*Task item*. Bring together all lines of the material below that contain the string "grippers".

*Exercise data*.
────────────────────────────────────────
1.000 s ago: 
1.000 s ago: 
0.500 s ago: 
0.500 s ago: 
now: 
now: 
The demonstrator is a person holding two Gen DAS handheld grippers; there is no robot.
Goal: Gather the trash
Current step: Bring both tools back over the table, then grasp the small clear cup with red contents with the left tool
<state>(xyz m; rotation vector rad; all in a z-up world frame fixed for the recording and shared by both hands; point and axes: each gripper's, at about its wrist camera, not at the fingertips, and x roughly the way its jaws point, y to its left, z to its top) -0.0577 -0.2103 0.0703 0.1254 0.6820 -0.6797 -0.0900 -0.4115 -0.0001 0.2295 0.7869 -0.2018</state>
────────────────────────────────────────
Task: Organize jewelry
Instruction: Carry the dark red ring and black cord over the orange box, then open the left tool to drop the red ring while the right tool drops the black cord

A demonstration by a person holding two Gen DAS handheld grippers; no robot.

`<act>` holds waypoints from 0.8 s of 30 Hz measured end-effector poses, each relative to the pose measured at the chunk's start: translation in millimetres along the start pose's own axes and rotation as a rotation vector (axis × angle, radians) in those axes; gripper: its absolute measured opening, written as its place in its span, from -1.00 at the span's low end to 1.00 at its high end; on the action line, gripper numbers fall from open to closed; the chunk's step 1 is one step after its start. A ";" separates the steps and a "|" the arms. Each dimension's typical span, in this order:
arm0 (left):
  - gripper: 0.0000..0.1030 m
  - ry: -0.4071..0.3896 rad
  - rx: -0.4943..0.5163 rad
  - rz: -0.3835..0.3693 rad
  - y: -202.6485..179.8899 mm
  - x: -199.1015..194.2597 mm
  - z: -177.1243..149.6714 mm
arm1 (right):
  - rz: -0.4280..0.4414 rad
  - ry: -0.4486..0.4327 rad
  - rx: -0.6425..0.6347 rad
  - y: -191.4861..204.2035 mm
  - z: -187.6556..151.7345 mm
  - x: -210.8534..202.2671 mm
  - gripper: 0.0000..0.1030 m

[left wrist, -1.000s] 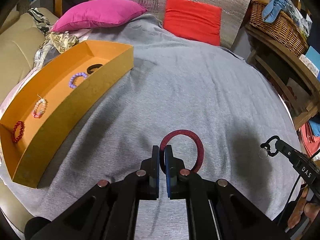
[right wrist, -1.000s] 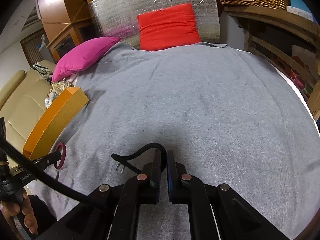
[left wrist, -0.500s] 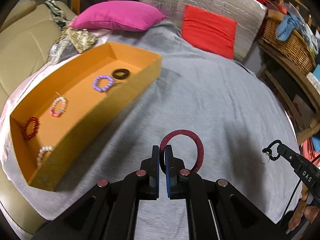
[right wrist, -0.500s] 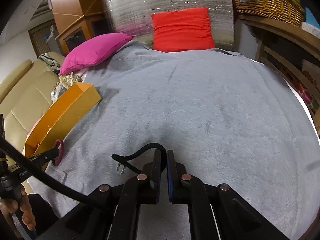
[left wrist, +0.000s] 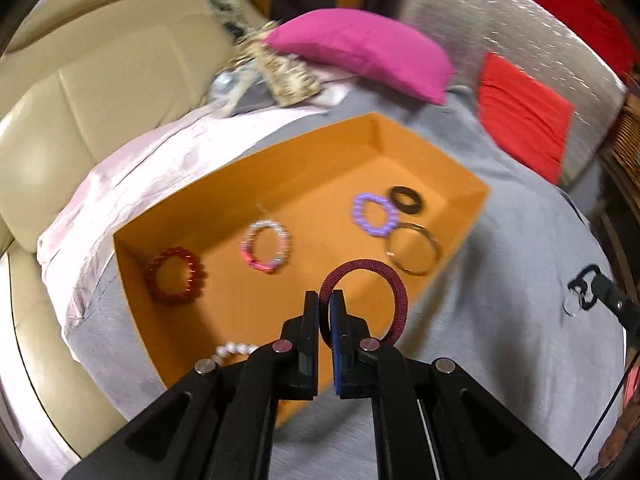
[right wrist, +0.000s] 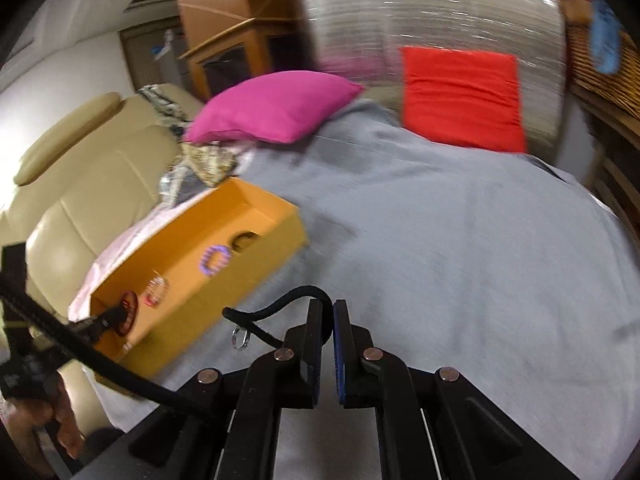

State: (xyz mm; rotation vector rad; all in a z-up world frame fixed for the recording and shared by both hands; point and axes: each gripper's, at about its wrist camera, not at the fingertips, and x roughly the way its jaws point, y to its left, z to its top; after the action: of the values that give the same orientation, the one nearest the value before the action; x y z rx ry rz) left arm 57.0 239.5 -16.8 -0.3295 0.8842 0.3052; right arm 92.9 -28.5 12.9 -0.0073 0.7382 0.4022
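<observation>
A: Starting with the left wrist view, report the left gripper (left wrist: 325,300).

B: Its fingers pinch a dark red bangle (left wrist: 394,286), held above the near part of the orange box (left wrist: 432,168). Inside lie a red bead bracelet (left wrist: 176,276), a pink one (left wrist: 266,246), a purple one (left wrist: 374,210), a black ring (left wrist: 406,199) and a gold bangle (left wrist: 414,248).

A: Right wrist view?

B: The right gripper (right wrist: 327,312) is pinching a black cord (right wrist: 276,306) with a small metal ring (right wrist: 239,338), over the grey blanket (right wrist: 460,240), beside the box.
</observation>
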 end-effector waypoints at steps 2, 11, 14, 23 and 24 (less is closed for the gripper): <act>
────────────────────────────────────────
*Answer to the exercise*.
The demonstrator is a person holding two Gen DAS handheld grippers; there is no robot.
A demonstration by a person holding two Gen DAS handheld grippers; no robot.

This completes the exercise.